» **Problem details**: Some entries follow. Reproduce exactly the lines starting at the one with "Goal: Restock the" and stopping after the one with "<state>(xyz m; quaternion".

Records from a data collection

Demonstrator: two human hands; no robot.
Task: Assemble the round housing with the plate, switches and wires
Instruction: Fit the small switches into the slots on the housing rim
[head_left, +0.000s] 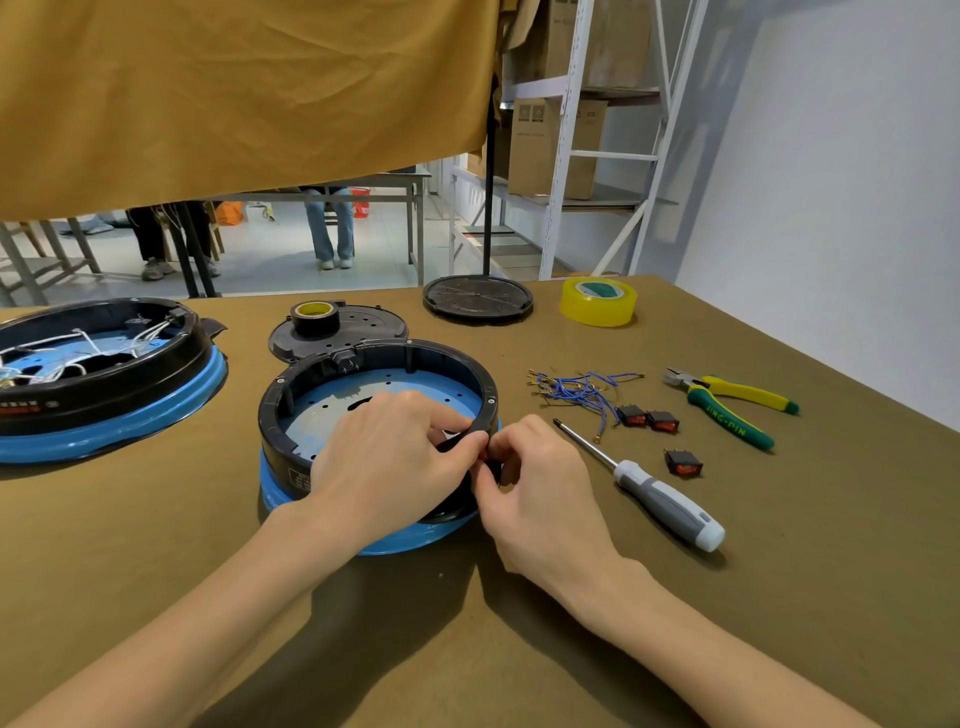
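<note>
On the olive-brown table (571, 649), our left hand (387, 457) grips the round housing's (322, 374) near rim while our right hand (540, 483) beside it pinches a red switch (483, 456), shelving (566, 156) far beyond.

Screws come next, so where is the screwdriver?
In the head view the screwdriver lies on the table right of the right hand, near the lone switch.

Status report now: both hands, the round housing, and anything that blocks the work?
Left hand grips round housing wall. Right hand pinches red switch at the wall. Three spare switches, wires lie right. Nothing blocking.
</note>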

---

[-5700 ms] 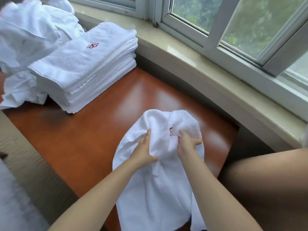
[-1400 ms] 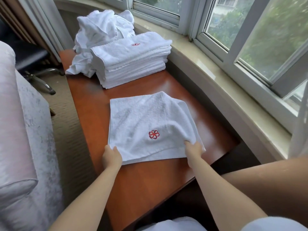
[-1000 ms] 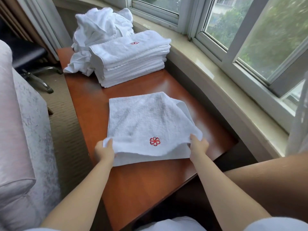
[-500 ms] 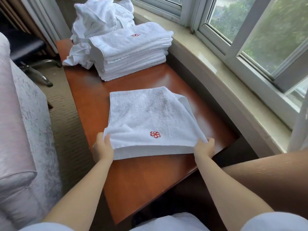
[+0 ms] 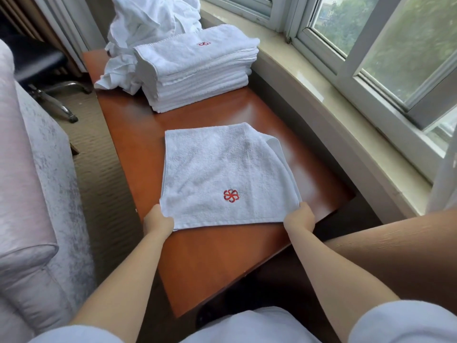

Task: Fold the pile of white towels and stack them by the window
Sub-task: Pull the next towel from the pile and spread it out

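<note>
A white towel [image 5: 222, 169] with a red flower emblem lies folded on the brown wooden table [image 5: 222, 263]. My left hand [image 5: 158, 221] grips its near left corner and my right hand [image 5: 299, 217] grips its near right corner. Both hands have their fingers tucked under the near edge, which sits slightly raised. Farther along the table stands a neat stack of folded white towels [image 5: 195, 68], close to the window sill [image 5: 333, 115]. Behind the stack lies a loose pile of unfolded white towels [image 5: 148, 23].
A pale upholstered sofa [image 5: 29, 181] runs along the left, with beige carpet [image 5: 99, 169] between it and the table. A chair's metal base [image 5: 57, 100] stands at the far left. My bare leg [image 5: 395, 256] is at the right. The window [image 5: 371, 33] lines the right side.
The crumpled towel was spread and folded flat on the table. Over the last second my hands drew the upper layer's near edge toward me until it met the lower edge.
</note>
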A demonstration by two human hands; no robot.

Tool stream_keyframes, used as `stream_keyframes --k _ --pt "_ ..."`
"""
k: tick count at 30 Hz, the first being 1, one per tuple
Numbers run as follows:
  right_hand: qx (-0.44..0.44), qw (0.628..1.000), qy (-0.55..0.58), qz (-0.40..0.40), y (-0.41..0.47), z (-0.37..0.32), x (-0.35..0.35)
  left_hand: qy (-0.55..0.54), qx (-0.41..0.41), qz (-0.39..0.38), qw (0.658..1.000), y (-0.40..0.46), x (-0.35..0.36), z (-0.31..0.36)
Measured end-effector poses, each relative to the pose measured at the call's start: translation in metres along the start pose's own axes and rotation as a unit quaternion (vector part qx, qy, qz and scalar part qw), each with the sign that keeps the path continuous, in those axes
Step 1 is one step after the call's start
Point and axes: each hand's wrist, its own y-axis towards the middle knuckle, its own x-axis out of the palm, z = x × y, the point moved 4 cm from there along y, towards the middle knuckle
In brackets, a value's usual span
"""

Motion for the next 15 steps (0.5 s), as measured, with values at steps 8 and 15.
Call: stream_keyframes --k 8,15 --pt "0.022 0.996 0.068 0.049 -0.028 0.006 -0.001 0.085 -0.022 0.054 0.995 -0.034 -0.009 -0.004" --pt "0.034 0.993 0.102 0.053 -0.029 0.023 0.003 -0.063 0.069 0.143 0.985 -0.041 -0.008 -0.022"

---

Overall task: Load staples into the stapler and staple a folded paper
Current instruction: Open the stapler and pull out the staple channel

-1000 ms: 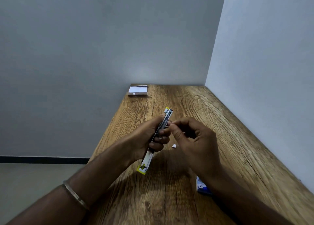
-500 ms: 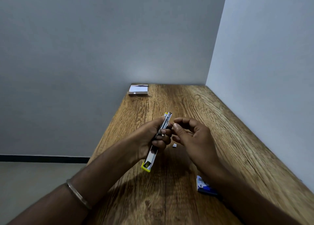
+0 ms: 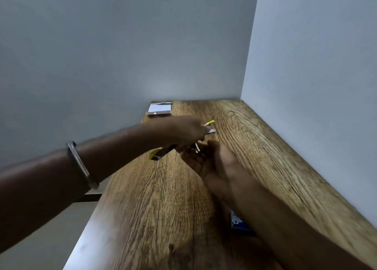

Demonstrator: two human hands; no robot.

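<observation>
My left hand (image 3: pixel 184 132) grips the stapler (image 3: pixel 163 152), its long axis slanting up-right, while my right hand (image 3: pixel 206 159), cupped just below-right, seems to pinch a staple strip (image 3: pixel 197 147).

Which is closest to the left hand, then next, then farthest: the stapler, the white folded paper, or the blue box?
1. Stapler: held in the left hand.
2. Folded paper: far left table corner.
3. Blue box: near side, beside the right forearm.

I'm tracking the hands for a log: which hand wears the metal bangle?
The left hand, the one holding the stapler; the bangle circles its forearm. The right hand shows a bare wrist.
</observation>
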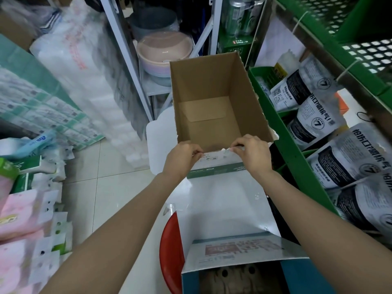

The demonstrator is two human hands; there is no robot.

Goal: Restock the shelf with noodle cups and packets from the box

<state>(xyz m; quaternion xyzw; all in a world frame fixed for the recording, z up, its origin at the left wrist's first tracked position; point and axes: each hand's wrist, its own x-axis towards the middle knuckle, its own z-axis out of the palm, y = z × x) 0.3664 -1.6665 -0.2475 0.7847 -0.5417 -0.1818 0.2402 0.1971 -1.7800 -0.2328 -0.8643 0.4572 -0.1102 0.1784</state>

» **Written solution**:
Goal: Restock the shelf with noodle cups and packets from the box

<state>(xyz m; quaternion xyzw; all in a world frame fixed for the recording, z up, its origin at the left wrist's first tracked position; point and axes: each hand's wrist, its own x-axis towards the middle knuckle, its own z-axis out of the palm, y = z × x) 0.3664 -1.6665 -0.2475 0.7847 -0.5417 -0.1818 0.2402 0.1971 -1.7800 -0.2328 -0.8643 0.4572 -0.1102 0.1784</state>

This answer requires nothing more.